Abstract:
This thesis is a techno-economic investigation of indigenous renewable energy
systems for the CPEC SEZs as a strategic approach to enhancing energy reliability,
sustainability, and economic viability. Also, surplus Energy from these intermittent
resources will be used to generate green hydrogen production. The study focuses on under
progress four key SEZs, specifically Dhabeji in Sindh, Allama Iqbal Industrial City in
Punjab, Rashakai in KPK, and Bostan in Balochistan. Estimating the techno-economic
feasibility of various indigenous RE energy configurations, including solar, wind, hydro,
and biomass. By optimizing energy mixes using RETScreen software and leveraging
surplus renewable energy for hydrogen production, the research offers a comprehensive
framework for sustainable industrial growth in Pakistan.
The analysis reveals that hybrid energy systems, such as the 30%-70% solar-wind
mix in Dhabeji, achieve a favorable Levelized Cost of Energy of 0.0421 USD/kWh,
demonstrating the best balance between cost and reliability. Bostan’s withs its high
irradiance value with fully solar configuration emerges as the most cost-effective option
overall, with an LCOE of 0.0415 USD/kWh. For green hydrogen production, Dhabeji’s
70%-30% solar-wind mix yields a competitive Levelized Cost of Hydrogen (LCOH) at
$3.77 per kg, while Rashakai with cost of LCOE of 0.0461 USD/kwh a solar-hydro setup
achieves the LCOH at $3.362 per kg, which is due to the surplus energy available all
months of the year. The study further highlights that increasing system capacity by 10%
significantly reduces hydrogen production costs across all SEZs.

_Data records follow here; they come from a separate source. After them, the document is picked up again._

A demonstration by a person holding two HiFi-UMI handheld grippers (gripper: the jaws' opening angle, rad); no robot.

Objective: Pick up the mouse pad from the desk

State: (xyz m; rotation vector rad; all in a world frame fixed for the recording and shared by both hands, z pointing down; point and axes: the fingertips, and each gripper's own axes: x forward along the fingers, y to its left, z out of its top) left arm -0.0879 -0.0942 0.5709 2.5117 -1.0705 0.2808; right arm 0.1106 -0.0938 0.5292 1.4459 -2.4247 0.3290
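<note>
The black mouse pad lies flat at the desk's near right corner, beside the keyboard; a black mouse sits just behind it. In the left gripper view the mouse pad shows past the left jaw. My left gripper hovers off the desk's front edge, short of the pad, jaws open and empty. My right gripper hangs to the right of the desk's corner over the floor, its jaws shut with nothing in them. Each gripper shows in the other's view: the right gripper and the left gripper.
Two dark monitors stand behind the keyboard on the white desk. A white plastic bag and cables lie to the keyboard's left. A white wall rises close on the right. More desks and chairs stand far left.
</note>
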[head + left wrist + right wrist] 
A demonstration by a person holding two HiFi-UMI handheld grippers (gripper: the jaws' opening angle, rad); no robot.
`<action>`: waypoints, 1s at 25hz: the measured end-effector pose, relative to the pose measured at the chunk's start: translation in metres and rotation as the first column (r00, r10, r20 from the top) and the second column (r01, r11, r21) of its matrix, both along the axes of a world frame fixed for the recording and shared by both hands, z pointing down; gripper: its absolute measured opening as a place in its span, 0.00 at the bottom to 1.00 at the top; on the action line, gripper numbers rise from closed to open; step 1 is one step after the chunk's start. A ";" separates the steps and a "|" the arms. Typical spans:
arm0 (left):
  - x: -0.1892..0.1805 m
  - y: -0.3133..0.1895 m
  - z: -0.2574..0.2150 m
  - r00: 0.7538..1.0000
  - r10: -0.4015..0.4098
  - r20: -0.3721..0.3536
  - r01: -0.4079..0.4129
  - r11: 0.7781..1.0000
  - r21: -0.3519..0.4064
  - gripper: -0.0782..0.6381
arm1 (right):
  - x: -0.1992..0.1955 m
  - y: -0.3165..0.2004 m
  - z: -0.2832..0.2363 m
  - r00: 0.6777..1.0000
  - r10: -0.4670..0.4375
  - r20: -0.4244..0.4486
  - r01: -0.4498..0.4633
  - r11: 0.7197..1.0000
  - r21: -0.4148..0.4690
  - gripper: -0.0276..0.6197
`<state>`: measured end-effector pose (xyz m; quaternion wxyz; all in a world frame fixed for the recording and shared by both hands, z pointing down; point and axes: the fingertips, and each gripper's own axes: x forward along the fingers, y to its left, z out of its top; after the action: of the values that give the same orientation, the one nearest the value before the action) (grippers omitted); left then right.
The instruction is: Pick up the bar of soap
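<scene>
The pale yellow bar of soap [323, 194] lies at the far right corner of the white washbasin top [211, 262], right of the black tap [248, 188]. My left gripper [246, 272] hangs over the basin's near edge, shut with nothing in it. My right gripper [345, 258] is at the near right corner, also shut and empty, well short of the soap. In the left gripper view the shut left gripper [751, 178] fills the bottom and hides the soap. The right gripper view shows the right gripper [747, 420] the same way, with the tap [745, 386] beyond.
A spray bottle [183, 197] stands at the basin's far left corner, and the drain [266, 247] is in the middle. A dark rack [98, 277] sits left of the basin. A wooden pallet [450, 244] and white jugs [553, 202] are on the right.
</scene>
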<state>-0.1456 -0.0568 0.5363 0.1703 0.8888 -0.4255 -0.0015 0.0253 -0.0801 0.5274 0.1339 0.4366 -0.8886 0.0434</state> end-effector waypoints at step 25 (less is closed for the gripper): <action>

The findings reveal that the wind energy with least cost to generate and the solar
with its lowest cost at higher irradiance area of Bostan. The research also revalues with
increasing the such hybrid energy systems for the industrial centers results in economical
green hydrogen production on site. The thesis concludes by providing strategic
recommendations for optimizing energy policies, financial incentives, and technology
integration, offering practical insights for policymakers, investors, and industrial
stakeholders. These outcomes contribute to Pakistan’s broader energy transition objectives, positioning its SEZs as models of low-carbon, resilient industrial zones.